Re: Do C++ and Java professionals use UML??
Gene Wirchenko wrote:
John B. Matthews wrote:
[snip]
I would argue that a single click from any included class or interface
qualifies as "easily found." Naturally one may wish for more. When Java
5 - a particularly eventful revision- was new to me, I kept a copy of the
API under local version control for the purpose of adding/updating
useful links. YMMV
One also has to know that it exists. I do not remember seeing
the stuff at page top that I see now. I was primarily concerned with
individual classes, so I must have missed it.
This is also a problem with hardcopy docs.
One big disadvantage of on-line documentation is that sometimes,
bits of it are hidden or not in obvious places. Hard-copy
This is also a problem with hardcopy docs.

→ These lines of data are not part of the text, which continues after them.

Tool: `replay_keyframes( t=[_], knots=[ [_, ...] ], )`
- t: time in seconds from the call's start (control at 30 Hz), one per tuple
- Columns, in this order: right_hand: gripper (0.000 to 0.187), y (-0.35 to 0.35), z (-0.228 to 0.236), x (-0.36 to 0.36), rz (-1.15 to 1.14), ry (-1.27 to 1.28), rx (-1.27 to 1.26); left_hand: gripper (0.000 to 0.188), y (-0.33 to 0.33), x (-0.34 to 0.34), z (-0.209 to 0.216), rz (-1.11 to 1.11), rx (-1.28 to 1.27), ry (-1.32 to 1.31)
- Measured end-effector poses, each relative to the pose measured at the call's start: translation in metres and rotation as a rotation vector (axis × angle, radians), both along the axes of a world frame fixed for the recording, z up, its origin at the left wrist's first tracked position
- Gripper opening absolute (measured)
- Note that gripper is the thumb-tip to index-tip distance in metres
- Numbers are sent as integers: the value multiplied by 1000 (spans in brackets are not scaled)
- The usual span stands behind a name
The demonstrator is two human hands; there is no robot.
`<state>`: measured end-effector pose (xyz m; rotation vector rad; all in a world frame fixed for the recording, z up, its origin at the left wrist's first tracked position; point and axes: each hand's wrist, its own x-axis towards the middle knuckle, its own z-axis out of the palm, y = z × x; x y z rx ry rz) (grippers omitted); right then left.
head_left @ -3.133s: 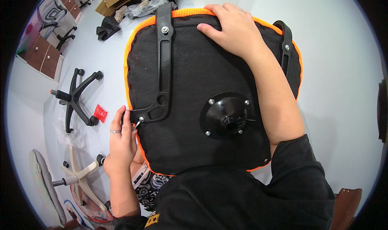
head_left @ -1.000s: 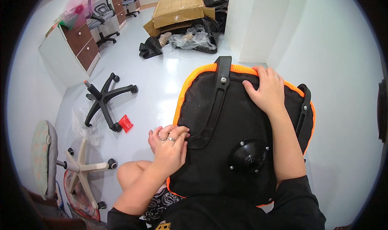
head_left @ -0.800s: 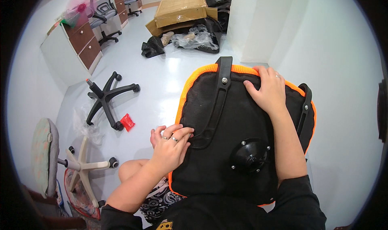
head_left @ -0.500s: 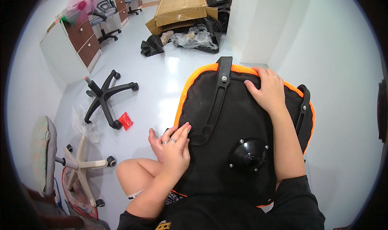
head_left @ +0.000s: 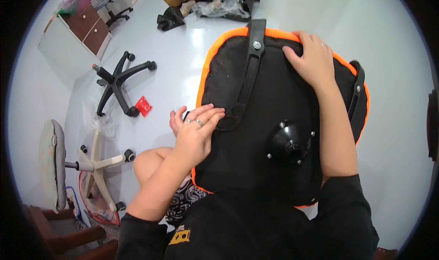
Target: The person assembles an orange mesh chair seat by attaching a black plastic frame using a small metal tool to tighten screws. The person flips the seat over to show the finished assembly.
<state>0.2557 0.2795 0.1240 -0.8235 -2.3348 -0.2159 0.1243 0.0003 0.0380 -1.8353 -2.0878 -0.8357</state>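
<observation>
A black chair seat point(head_left: 256, 168) with bright orange trim rests on my lap, its dark underside facing me. A curved black armrest point(head_left: 250, 68) is bolted along its left part, and a second armrest point(head_left: 356, 86) runs along the right edge. Low on the underside sits a shiny black dome-shaped fitting point(head_left: 289, 143) with several bolts around it. My right hand point(head_left: 315, 61) grips the far right edge, fingers over the orange trim and thumb on the fabric. At the left edge, my left hand point(head_left: 194, 134) lies with straight, ringed fingers across the trim, close to the armrest's lower end.
On the floor to the left stand a black star-shaped chair base point(head_left: 116, 81), a small red packet point(head_left: 143, 106) and a cream chair base point(head_left: 98, 165) attached to a tipped grey seat. Drawers point(head_left: 87, 26) line the far left. Cardboard and plastic wrap point(head_left: 217, 6) lie ahead; a white wall is at right.
The view has tipped downward, so the seat, hands and floor objects appear higher in the picture. Both hands stay at about the same spots on the chair seat.
</observation>
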Motion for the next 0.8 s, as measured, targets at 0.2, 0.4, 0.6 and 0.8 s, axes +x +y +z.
replay_keyframes(
  t=[0.2, 0.4, 0.6, 0.8],
  knots=[
    [45, -4, 1, 2, 47, 55, 13, 36, -11, 6, 5, -64, 24, -71],
    [45, 1, 1, 10, 25, 87, 53, 47, -6, 37, 3, 50, 40, -253],
    [44, 0, -2, 16, 2, 71, -39, 43, 11, 52, -10, 142, 94, -225],
    [39, -2, 7, 20, 5, 91, -113, 38, 12, 48, -21, 98, 96, -196]
  ],
)
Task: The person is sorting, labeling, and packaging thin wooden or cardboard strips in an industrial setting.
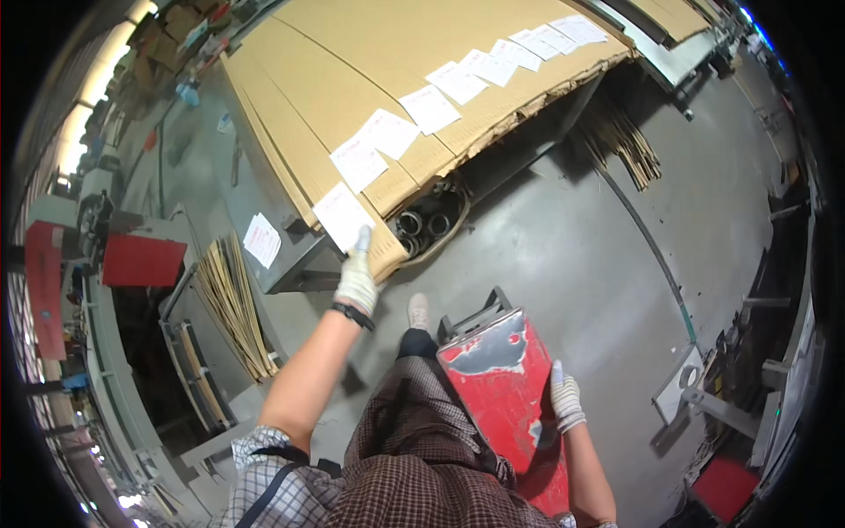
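My left hand (pixel 356 280), in a pale knitted glove with a dark band at the wrist, is closed on the near left corner of a cardboard sheet (pixel 385 253). Its thumb lies on top, at the edge of a white paper slip (pixel 343 216); the other fingers are hidden. More white slips (pixel 429 108) run in a row along the sheets' front edge. My right hand (pixel 567 398), gloved too, grips the right edge of a worn red bench (pixel 497 378) beside my legs. Part of its grip is hidden.
The cardboard lies on a metal table (pixel 251 194), where loose slips (pixel 262 240) rest at the left corner. Dark round parts (pixel 427 220) sit in a container below. Bundles of thin strips (pixel 231 308) stand at left and lie at right (pixel 627 145). A metal frame (pixel 722 409) is at right.
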A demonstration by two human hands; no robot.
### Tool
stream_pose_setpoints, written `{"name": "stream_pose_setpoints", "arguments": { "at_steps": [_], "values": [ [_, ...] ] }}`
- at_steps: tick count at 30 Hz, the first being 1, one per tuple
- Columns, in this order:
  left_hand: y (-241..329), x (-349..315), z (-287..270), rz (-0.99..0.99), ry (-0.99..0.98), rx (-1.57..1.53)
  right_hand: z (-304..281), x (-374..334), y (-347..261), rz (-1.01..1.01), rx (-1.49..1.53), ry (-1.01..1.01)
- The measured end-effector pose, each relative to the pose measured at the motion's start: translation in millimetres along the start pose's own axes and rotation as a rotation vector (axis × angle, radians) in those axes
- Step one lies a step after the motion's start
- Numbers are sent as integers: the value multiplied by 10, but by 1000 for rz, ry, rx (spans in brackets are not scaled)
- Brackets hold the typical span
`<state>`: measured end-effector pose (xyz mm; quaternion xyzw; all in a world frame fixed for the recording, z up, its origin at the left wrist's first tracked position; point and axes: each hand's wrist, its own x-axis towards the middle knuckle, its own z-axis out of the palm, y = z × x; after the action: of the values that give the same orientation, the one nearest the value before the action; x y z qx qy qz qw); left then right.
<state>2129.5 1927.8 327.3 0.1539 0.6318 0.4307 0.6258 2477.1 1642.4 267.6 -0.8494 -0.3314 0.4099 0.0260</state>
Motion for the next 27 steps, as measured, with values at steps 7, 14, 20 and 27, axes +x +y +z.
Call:
{"name": "stream_pose_setpoints", "arguments": {
  "at_steps": [7, 14, 20, 27],
  "values": [
    [-502, -713, 94, -147, -49, -207, -74, 108, -710, -178, -124, -105],
    [-235, -869, -138, 132, -19, -272, -470, 436, -2123, -703, -260, -132],
    [-92, -593, -1, 185, -77, -302, 6, 215, -3621, -515, -216, -469],
    [-434, -779, 67, 122, -10, -405, 208, 88, -3123, -788, 81, -470]
  ]
}}
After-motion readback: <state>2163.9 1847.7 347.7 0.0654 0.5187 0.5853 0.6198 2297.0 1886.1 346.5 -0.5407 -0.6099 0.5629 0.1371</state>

documentation has the advantage of nothing being hidden. If you go
I guess I'm less fortunate than you. The hardcopy docs I've used over
the years often had references in other volumes, links to material in
far-removed locations within a doc set, incomplete definitions
through the whole book, you get all of the content.
So why don't you have the docs in hardcopy, then?
Then you'd have no excuse to lack the information, according to
your logic.
All you have to do is go through the whole book, right?
Also, you assume only one book's worth of documentation. That
is optimistic in many contexts.
I've used hardcopy programmer's docs and online, and while you
might find it easier to use the hardcopy multi-volume sets with
footnotes pointing you to volumes not in hand, I personally find
online docs both easier to use and easier to search.
--
Lew
If I'm ever stranded on a desert island with only one book,
I want that book to be an unabridged dictionary because it
contains every other book ever written. All you have to do
is read the words out of the dictionary in the right order.